GLP1 agonists: FDA investigates suicide risk
Following in the footsteps of the European Medicines Agency (EMA), the US FDA is now also investigating the side effects of obesity blockbusters.
It is rare for the US Food and Drug Administration (FDA) to act more slowly than its European counterpart, the EMA. However, this is the case with the diabetes and obesity blockbusters semaglutide (Novo Nordisk) and tirzepatide (Eli Lilly). Back in July, the EMA’s PRAC Committee launched an investigation into whether the highly sought-after drugs should carry a corresponding warning on the package leaflet following the frequent occurrence of “suicidal thoughts” after treatment with so-called GLP-1 agonists. This should actually be completed by the end of 2023 after the inclusion of additional drugs. However, despite the provisional all-clear that the current data situation does not permit a decision, the PRAC committee has further questions, meaning that the announcement of the result has been postponed until April 2024. The investigation concerns the preparations Ozempic, Rybelsus, Saxenda, Xultophy, Victoza, Wegovy and Victoza from Novo Nordisk as well as Trulicity and Byetta from Eli Lilly, Bydureon from AstraZeneca and Lyxumia and Suliqua from Sanofi. Saxenda already contains a warning about “suicidal behaviour and suicidal ideation”.

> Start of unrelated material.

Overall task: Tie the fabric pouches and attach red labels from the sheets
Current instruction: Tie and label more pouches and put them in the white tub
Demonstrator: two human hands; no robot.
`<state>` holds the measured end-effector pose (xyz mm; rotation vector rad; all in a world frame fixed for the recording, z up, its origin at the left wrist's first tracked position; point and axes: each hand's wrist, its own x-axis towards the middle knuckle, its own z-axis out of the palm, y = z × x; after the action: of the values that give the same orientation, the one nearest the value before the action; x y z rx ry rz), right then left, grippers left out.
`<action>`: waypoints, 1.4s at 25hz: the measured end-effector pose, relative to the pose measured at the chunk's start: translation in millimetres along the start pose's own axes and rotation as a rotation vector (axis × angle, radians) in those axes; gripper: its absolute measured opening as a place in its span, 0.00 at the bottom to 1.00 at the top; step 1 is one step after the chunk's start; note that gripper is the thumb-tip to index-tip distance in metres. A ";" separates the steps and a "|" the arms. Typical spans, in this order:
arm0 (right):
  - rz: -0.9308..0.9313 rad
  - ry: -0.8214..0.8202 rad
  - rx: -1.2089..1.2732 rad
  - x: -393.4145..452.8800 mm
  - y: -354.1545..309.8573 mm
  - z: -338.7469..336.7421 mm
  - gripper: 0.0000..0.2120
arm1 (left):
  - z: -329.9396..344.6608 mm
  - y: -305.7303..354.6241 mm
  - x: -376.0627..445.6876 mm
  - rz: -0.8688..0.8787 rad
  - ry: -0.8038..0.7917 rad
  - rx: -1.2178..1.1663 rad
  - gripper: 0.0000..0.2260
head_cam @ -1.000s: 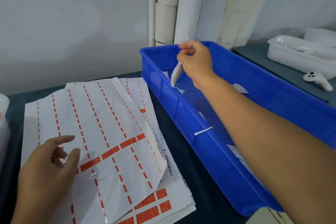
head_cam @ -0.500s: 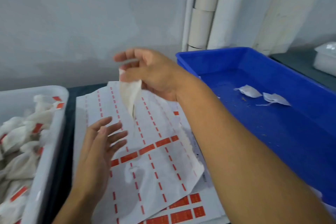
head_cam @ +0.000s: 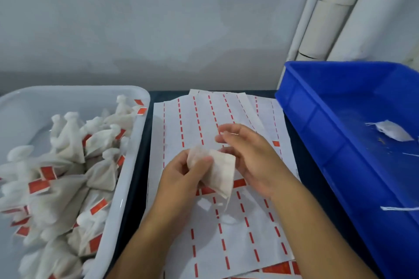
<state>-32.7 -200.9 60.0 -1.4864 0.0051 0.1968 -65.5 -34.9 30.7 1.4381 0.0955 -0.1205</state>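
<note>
A small off-white fabric pouch [head_cam: 221,171] hangs above the label sheets [head_cam: 213,120] in the middle of the table. My left hand [head_cam: 181,179] pinches its upper left corner between thumb and fingers. My right hand [head_cam: 249,156] is beside the pouch on the right, fingers loosely bent, its thumb and forefinger tips close together above the pouch; whether they hold a string is too small to tell. The sheets are white backing paper with red dashed remnants and a row of red labels [head_cam: 239,183] partly hidden behind the pouch.
A white tub [head_cam: 133,165] at the left is full of tied pouches with red labels. A blue crate [head_cam: 322,142] at the right holds one loose pouch [head_cam: 392,130] and bits of white string. White pipes run up the wall behind the crate.
The right hand carried a pouch from the blue crate leftward over the sheets and lowered it. The left hand rose from the sheet and took the pouch's corner. The view swung left.
</note>
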 end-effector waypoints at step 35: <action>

Following a lawsuit over gastrointestinal side effects of Novo Nordisk’s and Eli Lilly’s slimming drugs – intestinal obstruction is already warned of as a rare side effect – and hundreds of reports from the FDA Adverse Event Reporting System (FAERS), the US agency is now also investigating whether GLP1 agonists promote hair loss, suicidal thoughts and aspiration, in which people undergoing surgery inhale food, liquids, vomit or saliva into the lungs. However, a recent study published in Nature (10.1038/s41591-023-02672-2) found no causal link between the administration of semaglutide and suicidal thoughts.
The side effects have been discussed for years in connection with the versions of GLP-1 agonists authorised for diabetes. In the course of the immense demand for an extension of the indication to obesity patients, they are receiving greater public attention. The developers Novo Nordisk and Eli Lilly said that they were working closely with the FDA – not least because the US market is considered the more lucrative and Novo had recently announced that it wanted to focus its business more on the USA due to bureaucratic hurdles in Europe. The Danish global market leader explained that side effects of semaglutide had not only been intensively monitored since yesterday and that data on 9.5 million patient years was available.